- **HOW TO COMPLETE THIS TASK**: When the line containing "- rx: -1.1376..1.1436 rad" appears in the data below, begin copying there and stop only after the line containing "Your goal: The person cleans".

━━━━━━━━━━

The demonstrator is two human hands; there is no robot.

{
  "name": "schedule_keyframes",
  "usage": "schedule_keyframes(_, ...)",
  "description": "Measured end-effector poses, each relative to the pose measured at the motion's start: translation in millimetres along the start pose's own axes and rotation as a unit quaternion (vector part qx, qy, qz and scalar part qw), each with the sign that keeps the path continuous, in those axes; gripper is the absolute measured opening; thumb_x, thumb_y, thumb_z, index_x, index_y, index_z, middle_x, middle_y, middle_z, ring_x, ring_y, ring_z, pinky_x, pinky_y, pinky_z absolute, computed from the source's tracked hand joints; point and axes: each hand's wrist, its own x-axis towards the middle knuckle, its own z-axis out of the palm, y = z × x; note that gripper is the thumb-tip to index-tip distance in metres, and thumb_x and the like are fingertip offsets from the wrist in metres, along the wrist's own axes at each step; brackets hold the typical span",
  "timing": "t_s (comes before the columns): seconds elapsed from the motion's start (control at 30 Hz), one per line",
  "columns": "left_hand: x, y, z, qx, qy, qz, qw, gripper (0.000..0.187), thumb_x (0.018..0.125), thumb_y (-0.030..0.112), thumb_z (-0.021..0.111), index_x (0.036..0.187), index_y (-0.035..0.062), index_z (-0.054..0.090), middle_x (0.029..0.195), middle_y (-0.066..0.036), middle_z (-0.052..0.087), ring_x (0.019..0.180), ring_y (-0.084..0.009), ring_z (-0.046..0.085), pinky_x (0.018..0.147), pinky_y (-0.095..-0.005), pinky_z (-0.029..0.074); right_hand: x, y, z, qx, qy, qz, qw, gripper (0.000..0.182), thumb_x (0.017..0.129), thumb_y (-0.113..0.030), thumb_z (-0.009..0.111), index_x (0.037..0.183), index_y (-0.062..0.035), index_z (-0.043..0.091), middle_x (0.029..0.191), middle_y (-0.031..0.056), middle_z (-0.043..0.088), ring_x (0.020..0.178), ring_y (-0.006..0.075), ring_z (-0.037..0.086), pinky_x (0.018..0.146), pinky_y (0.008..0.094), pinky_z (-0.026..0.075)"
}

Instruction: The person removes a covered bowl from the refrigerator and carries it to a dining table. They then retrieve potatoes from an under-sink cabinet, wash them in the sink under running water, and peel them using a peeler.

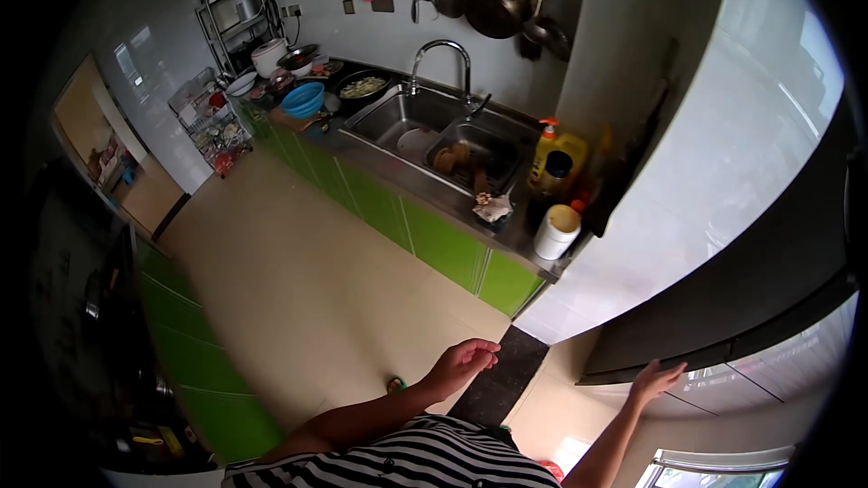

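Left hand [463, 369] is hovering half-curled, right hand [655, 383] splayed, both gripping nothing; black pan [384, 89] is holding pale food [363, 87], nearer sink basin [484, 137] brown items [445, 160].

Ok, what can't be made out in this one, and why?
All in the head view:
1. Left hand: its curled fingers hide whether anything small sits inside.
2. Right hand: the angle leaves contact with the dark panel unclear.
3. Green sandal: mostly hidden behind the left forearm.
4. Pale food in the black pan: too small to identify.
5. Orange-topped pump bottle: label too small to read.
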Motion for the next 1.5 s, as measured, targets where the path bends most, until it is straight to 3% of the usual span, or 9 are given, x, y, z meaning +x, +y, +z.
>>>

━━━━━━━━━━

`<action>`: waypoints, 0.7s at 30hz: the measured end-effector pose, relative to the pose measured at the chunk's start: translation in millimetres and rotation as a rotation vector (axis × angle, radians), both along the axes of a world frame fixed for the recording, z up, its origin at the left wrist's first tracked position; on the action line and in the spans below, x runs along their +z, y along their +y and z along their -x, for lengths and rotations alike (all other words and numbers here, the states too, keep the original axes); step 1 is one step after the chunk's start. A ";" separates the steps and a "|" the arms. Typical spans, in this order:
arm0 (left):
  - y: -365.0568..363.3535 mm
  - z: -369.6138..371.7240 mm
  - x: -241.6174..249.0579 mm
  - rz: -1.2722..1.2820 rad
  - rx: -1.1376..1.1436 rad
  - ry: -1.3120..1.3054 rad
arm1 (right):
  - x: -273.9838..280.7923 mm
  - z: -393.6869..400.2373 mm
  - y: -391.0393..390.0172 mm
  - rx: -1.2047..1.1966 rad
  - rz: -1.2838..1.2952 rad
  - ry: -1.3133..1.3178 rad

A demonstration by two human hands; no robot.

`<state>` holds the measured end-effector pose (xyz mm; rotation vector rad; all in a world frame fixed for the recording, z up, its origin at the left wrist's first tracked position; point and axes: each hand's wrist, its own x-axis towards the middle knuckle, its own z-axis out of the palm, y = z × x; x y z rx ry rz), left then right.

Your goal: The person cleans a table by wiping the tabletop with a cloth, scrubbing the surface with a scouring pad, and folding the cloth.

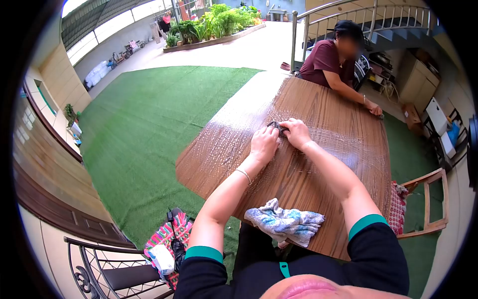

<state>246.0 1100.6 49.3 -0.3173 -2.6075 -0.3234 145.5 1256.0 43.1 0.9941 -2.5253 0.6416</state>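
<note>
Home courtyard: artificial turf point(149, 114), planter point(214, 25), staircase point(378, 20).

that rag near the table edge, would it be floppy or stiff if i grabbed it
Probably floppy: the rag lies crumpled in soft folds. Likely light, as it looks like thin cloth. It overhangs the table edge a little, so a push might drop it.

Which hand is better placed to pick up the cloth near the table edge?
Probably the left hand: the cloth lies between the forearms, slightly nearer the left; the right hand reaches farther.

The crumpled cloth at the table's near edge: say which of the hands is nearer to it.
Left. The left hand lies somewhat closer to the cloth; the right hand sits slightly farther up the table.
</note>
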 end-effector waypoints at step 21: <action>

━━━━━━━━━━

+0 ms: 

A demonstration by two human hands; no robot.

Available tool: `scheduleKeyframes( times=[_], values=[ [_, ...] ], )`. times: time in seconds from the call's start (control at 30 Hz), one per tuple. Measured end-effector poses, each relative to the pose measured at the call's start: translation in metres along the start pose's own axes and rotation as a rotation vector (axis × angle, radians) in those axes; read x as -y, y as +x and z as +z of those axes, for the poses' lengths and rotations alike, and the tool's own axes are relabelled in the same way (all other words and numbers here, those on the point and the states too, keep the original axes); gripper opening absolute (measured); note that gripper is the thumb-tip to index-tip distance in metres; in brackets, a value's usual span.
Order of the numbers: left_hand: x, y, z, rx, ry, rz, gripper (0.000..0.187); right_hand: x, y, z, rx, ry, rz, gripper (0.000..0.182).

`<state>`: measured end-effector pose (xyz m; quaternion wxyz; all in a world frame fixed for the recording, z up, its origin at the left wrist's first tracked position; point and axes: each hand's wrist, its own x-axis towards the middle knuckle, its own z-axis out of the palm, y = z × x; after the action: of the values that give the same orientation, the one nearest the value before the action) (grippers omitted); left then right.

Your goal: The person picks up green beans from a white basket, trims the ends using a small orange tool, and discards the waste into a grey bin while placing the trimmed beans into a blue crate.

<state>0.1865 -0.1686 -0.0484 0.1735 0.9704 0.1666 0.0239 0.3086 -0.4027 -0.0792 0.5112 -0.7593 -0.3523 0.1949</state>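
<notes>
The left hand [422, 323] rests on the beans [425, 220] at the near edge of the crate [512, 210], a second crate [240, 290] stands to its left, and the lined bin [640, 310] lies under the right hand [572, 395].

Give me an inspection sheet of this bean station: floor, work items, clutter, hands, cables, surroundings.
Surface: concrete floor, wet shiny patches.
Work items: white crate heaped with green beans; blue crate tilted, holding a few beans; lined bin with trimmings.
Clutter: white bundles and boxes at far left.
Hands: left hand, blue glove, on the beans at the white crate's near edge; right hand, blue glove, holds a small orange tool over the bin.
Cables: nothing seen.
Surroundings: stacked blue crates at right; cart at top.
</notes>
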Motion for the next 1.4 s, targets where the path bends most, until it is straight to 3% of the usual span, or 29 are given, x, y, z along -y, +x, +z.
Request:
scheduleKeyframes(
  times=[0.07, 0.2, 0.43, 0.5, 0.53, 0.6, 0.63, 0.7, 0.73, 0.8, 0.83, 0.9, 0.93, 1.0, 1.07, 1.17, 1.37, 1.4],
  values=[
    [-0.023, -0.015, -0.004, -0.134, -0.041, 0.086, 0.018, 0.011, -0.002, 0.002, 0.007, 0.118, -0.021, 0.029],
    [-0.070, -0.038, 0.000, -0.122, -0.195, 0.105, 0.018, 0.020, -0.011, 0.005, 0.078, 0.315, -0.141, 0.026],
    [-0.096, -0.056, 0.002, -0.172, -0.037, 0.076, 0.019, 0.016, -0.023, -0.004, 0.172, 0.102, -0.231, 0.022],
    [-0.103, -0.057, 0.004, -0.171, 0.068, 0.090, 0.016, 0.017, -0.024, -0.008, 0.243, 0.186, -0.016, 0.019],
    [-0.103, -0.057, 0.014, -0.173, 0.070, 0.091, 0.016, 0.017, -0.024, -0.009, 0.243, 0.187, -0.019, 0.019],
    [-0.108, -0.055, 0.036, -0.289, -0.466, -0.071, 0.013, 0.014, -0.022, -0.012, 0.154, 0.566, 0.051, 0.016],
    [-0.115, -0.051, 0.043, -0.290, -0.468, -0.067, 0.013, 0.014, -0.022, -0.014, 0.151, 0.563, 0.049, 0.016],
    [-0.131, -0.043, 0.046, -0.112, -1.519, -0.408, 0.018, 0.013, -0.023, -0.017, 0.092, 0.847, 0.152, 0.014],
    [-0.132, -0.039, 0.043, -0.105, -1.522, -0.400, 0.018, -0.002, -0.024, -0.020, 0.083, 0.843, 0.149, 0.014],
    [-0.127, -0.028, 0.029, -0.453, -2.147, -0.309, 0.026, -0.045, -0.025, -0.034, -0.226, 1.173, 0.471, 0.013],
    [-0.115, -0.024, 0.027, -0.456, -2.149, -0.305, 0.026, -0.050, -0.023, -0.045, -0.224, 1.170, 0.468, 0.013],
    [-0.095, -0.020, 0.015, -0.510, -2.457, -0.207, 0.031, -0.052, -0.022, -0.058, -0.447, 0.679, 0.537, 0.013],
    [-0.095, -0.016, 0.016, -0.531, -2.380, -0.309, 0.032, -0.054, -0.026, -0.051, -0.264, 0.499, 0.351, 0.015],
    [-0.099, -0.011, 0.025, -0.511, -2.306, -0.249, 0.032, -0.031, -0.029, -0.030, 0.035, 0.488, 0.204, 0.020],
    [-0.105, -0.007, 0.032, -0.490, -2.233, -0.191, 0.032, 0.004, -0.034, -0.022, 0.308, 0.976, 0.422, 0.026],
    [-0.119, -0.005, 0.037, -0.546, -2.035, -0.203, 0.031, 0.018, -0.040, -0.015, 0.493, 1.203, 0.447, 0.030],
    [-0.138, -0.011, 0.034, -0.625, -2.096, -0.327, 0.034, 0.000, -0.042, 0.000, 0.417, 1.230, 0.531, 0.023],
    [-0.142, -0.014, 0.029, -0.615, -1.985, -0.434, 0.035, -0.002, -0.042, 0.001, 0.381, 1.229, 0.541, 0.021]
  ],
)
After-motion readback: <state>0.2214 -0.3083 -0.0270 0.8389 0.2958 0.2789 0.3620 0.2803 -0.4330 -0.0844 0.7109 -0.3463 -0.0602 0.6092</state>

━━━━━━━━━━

- **YOUR RESPONSE**:
  - rx: -1.1376..1.1436 rad
  - ry: -1.3120..1.3054 rad
arm1 (right):
  - x: -273.9838..280.7923 mm
  - z: -393.6869..400.2373 mm
  - y: -391.0393..390.0172 mm
  - rx: -1.2047..1.1966 rad
  - rz: -1.2838..1.2952 rad
  - ry: -1.3133..1.3178 rad

A demonstration by two human hands; no robot.

`<state>` holds the measured end-effector pose (xyz mm; rotation vector rad; all in a world frame fixed for the recording, z up, its origin at the left wrist's first tracked position; point and axes: each hand's wrist, its own x-axis towards the middle knuckle, its own z-axis out of the palm, y = z × x; x y z rx ry rz), left then right.

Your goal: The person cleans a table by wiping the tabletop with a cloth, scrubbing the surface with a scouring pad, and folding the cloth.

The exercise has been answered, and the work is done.